● Description of the task
Can you copy out the data exactly? Leave the images out.
━━ Collected material ━━
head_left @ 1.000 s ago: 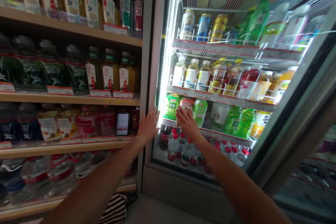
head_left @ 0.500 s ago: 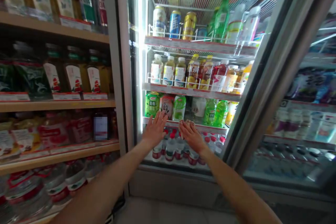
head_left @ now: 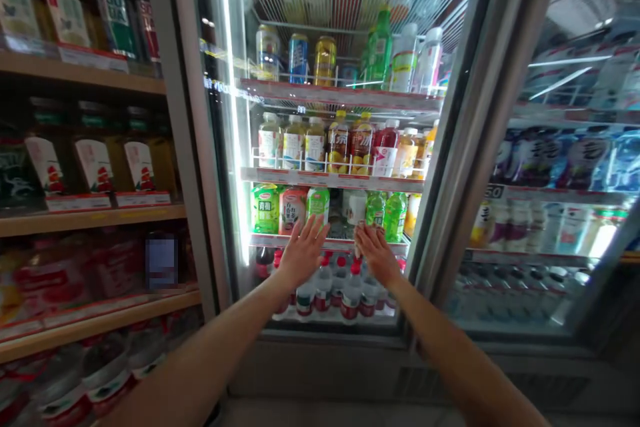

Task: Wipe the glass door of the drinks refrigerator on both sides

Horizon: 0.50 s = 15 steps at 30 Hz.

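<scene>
My left hand (head_left: 303, 253) is held flat with its fingers spread, against or just before the glass door (head_left: 216, 167) of a lit drinks cooler. It holds nothing. Behind its fingertips stands a green bottle (head_left: 318, 205). To the right, my right hand (head_left: 379, 255) has its fingers together over a crumpled pale cloth (head_left: 358, 245), mostly hidden under the palm, at the same glass. Green-labelled bottles (head_left: 395, 215) stand just behind that hand. Below both hands are clear bottles with red caps (head_left: 351, 290).
Metal door frames and a long vertical handle (head_left: 493, 120) run along the right, with another stocked cooler (head_left: 560, 220) beyond. On the left, wooden shelves (head_left: 95, 217) carry bottled drinks. A grey base panel (head_left: 320, 367) lies under the door.
Both hands have shifted rightward across the shelf behind the glass, the cloth moving with my right hand. My view has turned right, bringing more of the neighbouring cooler into sight.
</scene>
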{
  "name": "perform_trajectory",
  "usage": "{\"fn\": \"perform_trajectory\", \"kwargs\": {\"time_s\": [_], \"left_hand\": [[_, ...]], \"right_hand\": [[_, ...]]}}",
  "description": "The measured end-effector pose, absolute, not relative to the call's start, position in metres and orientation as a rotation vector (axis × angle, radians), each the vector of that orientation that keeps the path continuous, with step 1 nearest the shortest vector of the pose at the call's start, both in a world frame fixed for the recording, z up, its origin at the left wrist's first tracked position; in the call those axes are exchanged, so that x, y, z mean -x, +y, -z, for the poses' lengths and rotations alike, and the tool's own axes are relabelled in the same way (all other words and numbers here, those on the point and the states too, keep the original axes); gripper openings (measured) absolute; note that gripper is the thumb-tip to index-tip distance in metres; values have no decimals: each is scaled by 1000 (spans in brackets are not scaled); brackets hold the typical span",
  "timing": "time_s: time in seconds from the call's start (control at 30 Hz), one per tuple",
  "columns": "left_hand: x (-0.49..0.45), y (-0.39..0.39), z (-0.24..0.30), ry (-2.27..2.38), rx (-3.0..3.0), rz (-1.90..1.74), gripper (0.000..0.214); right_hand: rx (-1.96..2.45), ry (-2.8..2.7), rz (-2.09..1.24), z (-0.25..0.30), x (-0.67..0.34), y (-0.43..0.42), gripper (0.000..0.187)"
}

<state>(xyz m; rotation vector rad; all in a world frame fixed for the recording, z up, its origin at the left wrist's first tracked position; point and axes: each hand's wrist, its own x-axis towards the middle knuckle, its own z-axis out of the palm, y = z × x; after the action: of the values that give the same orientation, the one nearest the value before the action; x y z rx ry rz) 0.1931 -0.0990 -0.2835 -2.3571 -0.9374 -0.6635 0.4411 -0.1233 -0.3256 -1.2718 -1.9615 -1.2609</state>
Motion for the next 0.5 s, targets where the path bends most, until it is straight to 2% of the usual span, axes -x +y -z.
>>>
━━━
● Answer for the task
head_left @ 1.000 s ago: 
head_left @ 0.500 s ago: 
head_left @ now: 

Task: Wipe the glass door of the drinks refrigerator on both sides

Horizon: 0.50 s = 15 steps at 30 Hz.

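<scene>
My left hand (head_left: 303, 253) is held flat with its fingers spread, against or just before the glass door (head_left: 216, 167) of a lit drinks cooler. It holds nothing. Behind its fingertips stands a green bottle (head_left: 318, 205). To the right, my right hand (head_left: 379, 255) has its fingers together over a crumpled pale cloth (head_left: 358, 245), mostly hidden under the palm, at the same glass. Green-labelled bottles (head_left: 395, 215) stand just behind that hand. Below both hands are clear bottles with red caps (head_left: 351, 290).
Metal door frames and a long vertical handle (head_left: 493, 120) run along the right, with another stocked cooler (head_left: 560, 220) beyond. On the left, wooden shelves (head_left: 95, 217) carry bottled drinks. A grey base panel (head_left: 320, 367) lies under the door.
Both hands have shifted rightward across the shelf behind the glass, the cloth moving with my right hand. My view has turned right, bringing more of the neighbouring cooler into sight.
</scene>
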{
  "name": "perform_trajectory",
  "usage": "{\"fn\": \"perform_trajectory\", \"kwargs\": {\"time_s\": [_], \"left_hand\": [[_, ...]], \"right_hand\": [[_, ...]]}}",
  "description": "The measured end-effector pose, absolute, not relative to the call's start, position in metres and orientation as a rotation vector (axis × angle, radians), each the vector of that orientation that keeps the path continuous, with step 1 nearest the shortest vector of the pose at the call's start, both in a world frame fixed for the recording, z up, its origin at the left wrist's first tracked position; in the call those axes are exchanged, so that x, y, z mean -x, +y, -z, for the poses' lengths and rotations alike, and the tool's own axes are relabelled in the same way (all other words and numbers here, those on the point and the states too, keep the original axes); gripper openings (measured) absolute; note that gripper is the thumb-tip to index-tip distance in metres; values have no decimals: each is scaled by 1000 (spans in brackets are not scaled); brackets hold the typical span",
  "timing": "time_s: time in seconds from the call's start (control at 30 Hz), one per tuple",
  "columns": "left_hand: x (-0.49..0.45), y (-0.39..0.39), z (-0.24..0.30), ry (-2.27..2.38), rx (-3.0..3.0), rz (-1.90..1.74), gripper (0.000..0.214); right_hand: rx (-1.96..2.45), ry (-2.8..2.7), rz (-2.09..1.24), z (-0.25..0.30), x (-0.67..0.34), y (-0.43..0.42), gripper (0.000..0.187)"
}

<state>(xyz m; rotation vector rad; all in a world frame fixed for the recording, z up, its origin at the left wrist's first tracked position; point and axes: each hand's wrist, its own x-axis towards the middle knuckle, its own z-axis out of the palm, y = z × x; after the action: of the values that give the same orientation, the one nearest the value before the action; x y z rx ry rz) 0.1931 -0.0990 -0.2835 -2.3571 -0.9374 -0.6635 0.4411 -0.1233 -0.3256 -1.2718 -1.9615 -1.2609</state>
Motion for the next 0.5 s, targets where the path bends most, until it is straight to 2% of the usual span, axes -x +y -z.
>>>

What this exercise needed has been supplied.